Re: Pretty output in JSON format

Ron Ziroby Romero <ziroby@xxxxxxxxx> · Fri, 27 Sep 2024 07:49:51 +0100

On Thu, 26 Sept 2024 at 22:04, brian m. carlson
<sandals@xxxxxxxxxxxxxxxxxxxx> wrote:
>
> On 2024-09-25 at 18:45:54, Sean Allred wrote:
> > "brian m. carlson" <sandals@xxxxxxxxxxxxxxxxxxxx> writes:
> >
> > > On 2024-09-24 at 21:52:35, Ron Ziroby Romero wrote:
> > >> What do y'all think?
> > >
> > > I think this is ultimately a bad idea.  JSON requires that the output be
> > > UTF-8, but Git processes a large amount of data, including file names,
> > > ref names, commit messages, author and committer identities, diff
> > > output, and other file contents, that are not restricted to UTF-8.
> >
> > This strikes me with a little bit of 'perfect as the enemy of good'
> > here. I'm sure there are ways to signal an encoding failure.
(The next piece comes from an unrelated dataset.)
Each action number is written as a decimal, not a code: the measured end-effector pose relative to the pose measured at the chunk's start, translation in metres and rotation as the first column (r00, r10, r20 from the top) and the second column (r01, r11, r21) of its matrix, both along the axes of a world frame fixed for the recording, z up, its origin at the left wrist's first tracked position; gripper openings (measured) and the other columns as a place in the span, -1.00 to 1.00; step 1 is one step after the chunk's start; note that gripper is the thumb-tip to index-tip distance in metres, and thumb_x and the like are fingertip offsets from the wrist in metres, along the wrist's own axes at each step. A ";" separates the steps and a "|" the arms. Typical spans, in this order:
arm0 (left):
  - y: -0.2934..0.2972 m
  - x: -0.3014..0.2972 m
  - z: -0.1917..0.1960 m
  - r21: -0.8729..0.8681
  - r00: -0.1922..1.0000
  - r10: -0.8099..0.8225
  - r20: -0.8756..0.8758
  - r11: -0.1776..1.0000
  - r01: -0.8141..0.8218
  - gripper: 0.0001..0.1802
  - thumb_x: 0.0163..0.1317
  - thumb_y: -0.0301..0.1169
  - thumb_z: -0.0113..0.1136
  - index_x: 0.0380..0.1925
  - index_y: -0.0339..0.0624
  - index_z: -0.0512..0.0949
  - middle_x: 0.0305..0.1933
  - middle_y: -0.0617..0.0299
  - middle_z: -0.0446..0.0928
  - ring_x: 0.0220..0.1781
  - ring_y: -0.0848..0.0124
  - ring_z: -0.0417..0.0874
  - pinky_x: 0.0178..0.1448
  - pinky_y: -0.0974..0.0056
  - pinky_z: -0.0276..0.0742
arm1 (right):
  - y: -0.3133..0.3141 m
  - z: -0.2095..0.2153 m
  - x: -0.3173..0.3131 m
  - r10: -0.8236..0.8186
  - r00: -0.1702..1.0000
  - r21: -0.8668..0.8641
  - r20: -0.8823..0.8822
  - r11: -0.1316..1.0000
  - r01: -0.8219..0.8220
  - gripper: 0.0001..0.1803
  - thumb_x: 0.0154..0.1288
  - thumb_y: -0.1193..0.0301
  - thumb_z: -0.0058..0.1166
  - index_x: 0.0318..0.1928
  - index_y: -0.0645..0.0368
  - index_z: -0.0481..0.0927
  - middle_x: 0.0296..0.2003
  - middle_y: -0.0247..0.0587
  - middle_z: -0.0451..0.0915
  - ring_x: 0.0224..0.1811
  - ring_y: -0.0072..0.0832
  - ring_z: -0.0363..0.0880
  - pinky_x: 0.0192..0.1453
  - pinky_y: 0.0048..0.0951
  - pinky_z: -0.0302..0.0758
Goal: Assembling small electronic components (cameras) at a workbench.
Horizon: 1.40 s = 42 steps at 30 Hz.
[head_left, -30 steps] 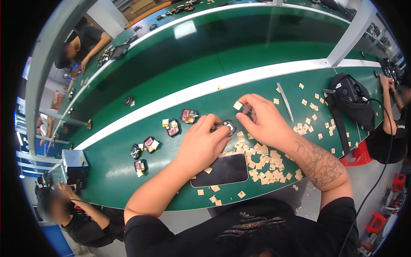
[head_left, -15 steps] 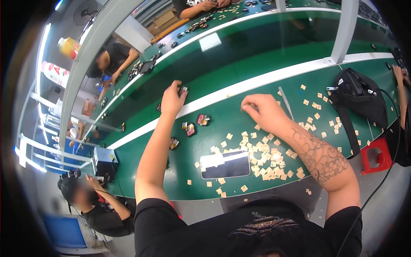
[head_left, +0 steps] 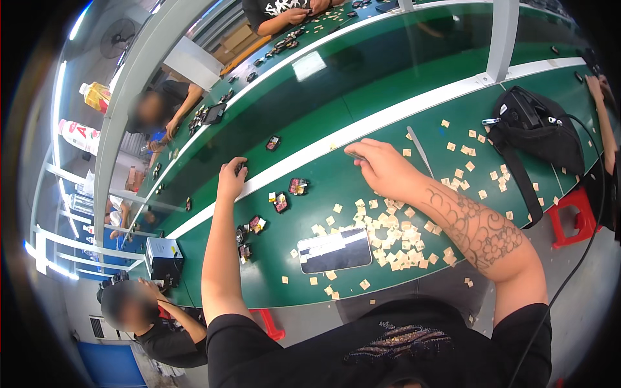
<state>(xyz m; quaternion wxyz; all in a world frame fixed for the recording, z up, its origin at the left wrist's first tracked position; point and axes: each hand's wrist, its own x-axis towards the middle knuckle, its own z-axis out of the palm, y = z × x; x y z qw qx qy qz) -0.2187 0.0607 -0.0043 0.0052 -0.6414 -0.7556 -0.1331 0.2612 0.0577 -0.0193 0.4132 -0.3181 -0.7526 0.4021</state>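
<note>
My left hand (head_left: 231, 179) reaches to the white rail at the far side of the green table (head_left: 272, 288), its fingers closed round a small black part (head_left: 241, 169). My right hand (head_left: 383, 167) hovers over the table further right, fingers pinched. Something dark shows at its fingertips, too small to make out. Between the hands lie small black parts with red and yellow insides, such as this one (head_left: 298, 187) and another (head_left: 279, 202). Nearer my left forearm are several more black parts (head_left: 257, 224). A pile of small beige square pieces (head_left: 404, 242) spreads below my right hand.
A phone (head_left: 336, 251) lies beside the beige pieces. A grey metal strip (head_left: 420, 152) and a black bag (head_left: 533, 129) are to the right. Beyond the white rail (head_left: 362, 123), a sunken green strip holds another black part (head_left: 273, 142). Other people sit around the tables.
My left hand has moved left and nearer from the black part on the sunken strip, closing on another one. My right hand has shifted slightly left. The whole view has turned a little.
</note>
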 end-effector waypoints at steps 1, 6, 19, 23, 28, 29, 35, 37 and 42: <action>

I would,
> > however, caution against trying to provide diff output in JSON. That
> > just seems... odd. Maybe base64 it first? (I don't know -- I just
> > struggle to see the use-case here.)
>
> I understand JSON output would be useful, but it's also not useful to
> randomly fail to do git for-each-ref (for example) because someone has a
> non-UTF-8 ref, or to fail to do a git log because of encoding problems
> (which absolutely is a problem in the Linux kernel tree).  "It works
> most of the time, but seemingly randomly fails" is not a good user
> experience, and I'm opposed to adding serialization formats that do
> that.  (For that reason, just-send-bytes that produces invalid JSON on
> occasion is also unacceptable.)
>
> If we always base64-encoded or percent-encoded the things that aren't
> guaranteed to be UTF-8, then we could well create JSON.  However, that
> makes working with the data structure in most scripting languages a pain
> since there's no automatic decoding of this data.  In strongly typed
> languages like Rust, it's possible to do this decoding with no problem,
> but I expect that's not most users who'd want this feature.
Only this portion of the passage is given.